Six months later, he's instead enrolled at Western Governors University, a nonprofit virtual school that Missouri Gov. Jay Nixon and chief executives in other states are increasingly embracing as a low-cost solution to the dilemma of working adults who began college but didn't graduate.

"We'll be helping Missourians who never finished college, who are underemployed and who need degrees to move up, reach their full potential," Nixon said in his late January State of the State address, announcing the partnership between Missouri and the Salt Lake City-based virtual school.

That same night in Nashville, Gov. Bill Haslam unveiled similar plans to help the estimated 800,000 adult Tennesseans who have some college credit finish what they started. His plan requires legislative approval, while Nixon expects to issue an executive order to form Western Governors University Missouri.

The governors of Indiana, Texas and Washington have established similar alliances in recent years.

"It's a workforce and economic development issue, almost more than an education issue," said Bob Mendenhall, a one-time Utah technology maven who has been WGU president since 1999, two years after the 19 members of the Western Governors Association created the school.

The school charges about $6,000 for annual tuition, rates far cheaper than those of its for-profit competitors and even at many public four-year universities, including the University of Missouri.

The average student is 37 and two-thirds of its students work full-time. They can receive more than 50 types of bachelor's or master's degrees in four core fields: business, health professions, information technology and a teachers college.

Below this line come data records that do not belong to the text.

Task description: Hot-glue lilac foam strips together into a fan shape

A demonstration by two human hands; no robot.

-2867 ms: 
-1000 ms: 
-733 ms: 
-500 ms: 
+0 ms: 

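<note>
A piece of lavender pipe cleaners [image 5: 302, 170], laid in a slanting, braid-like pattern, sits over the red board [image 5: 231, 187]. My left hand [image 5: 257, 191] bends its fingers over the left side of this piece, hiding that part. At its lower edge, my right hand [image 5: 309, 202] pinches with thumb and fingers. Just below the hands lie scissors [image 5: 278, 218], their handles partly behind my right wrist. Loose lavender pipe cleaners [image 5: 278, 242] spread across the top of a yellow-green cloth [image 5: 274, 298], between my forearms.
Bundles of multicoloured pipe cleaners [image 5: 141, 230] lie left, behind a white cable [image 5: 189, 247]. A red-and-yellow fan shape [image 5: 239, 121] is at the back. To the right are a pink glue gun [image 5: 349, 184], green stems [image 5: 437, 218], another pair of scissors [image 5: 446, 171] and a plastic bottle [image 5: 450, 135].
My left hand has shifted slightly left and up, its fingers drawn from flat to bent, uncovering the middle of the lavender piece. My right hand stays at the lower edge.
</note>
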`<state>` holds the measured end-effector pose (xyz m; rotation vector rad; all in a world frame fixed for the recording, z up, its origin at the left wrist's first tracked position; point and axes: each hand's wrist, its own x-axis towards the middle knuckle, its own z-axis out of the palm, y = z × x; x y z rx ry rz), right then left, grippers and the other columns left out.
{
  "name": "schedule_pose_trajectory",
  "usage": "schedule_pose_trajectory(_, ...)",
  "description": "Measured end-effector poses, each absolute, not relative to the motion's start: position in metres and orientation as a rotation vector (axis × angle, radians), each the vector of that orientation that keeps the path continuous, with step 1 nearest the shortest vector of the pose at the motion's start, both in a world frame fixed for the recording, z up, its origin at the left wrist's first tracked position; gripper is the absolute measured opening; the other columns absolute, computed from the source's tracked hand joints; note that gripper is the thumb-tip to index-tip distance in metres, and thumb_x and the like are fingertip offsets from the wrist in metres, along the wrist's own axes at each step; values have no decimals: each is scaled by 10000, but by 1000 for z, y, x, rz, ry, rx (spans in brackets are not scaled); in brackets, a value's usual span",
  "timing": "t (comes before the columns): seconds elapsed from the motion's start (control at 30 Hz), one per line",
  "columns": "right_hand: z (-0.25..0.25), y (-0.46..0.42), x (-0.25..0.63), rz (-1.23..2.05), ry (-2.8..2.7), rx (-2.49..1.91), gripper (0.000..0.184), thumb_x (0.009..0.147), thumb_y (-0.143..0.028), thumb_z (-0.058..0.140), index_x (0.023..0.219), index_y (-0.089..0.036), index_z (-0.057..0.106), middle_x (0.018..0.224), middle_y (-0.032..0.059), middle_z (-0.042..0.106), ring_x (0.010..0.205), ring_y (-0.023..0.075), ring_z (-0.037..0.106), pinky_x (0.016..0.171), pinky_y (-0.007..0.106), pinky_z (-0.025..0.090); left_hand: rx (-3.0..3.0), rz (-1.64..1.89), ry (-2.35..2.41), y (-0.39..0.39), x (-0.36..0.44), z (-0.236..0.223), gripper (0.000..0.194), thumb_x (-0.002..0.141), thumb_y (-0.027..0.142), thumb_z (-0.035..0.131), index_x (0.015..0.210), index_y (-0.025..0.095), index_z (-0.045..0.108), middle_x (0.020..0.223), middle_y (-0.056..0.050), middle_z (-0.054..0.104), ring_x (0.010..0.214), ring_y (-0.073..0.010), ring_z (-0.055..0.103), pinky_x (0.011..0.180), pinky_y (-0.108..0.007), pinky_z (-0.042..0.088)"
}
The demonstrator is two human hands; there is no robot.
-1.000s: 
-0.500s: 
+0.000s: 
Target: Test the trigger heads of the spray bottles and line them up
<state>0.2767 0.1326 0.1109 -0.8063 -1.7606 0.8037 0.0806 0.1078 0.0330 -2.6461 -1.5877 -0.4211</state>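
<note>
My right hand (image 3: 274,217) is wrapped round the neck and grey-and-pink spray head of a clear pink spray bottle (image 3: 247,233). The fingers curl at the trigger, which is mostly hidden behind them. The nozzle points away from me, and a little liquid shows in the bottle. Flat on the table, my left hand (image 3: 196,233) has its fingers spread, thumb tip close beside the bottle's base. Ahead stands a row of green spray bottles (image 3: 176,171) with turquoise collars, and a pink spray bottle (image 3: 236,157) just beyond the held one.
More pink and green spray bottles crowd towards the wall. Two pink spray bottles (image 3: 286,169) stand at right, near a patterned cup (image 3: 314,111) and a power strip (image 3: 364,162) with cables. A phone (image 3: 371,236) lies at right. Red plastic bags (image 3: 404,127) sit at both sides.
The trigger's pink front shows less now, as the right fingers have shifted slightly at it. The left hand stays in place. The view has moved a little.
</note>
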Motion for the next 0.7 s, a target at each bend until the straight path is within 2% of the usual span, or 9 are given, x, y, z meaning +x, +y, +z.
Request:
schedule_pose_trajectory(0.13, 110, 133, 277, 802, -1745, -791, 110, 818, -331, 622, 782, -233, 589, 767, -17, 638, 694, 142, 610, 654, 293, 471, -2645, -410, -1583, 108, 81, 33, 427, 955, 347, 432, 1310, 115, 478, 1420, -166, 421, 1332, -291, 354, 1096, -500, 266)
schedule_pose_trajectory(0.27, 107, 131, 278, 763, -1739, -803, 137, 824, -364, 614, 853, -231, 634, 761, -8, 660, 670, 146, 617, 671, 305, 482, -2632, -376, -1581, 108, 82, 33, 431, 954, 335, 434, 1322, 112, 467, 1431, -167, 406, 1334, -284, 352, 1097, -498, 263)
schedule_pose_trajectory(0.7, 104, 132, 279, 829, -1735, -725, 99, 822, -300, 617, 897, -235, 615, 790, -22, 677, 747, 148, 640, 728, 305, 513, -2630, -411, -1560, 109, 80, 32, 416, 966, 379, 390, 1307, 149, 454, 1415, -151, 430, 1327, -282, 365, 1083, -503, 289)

Students advance through classes at their own pace, rather than rely on academic semesters of fixed length, in a process is known as competency-based education. Faculty members are called student mentors, not professors.

"You pass courses based on the mastery of the content as opposed to 'I've sat in a class for 16 weeks,'" said Leroy Wade, an assistant commissioner with the Missouri Department of Higher Education. "So if I can pass the test in two weeks, I can move on. If I need more time, I can take it."

In Eftink's case, that meant completing self-directed courses in organizational behavior, leadership and college algebra in about four to six weeks in the fall. He needed six months, though, to complete a particularly rigorous course in business law.

For now, between 400 and 500 Missouri residents are enrolled at Western Governors University, a fraction of the school's 40,000 students nationwide. Missouri enrollment will likely increase dramatically, as the university not only seeks learners but also hires a chancellor, opens a physical office and hires between 60 and 80 employees, according to Mendenhall.

In Indiana, the two-year-old WGU branch boasts 3,000 students. Former Gov. Mitch Daniels, who is now president of Purdue University, called the online college the state's "eighth university" and appeared on highway billboards and in its TV ads.

The Missouri campus won't receive state money, Mendenhall said, but expects to tap up to $4 million in federal Community Development Block Grants. The Bill & Melinda Gates Foundation is donating another $750,000. The university also hopes to provide eligible students with state financial aid, Wade said.

Mendenhall stressed that Western Governors University won't be competing for recent high school graduates with "bricks-and-mortar" colleges.

"It's clearly a supplement to the state higher education system," he said. "We don't really serve the same student."

For Eftink, earning a college degree would fulfill a promise he made to himself, his wife and his children, as well as a chance to get off his feet in a job that means walking eight to 12 miles daily.

"I always wanted to go back," he said. "I felt like I had left something undone."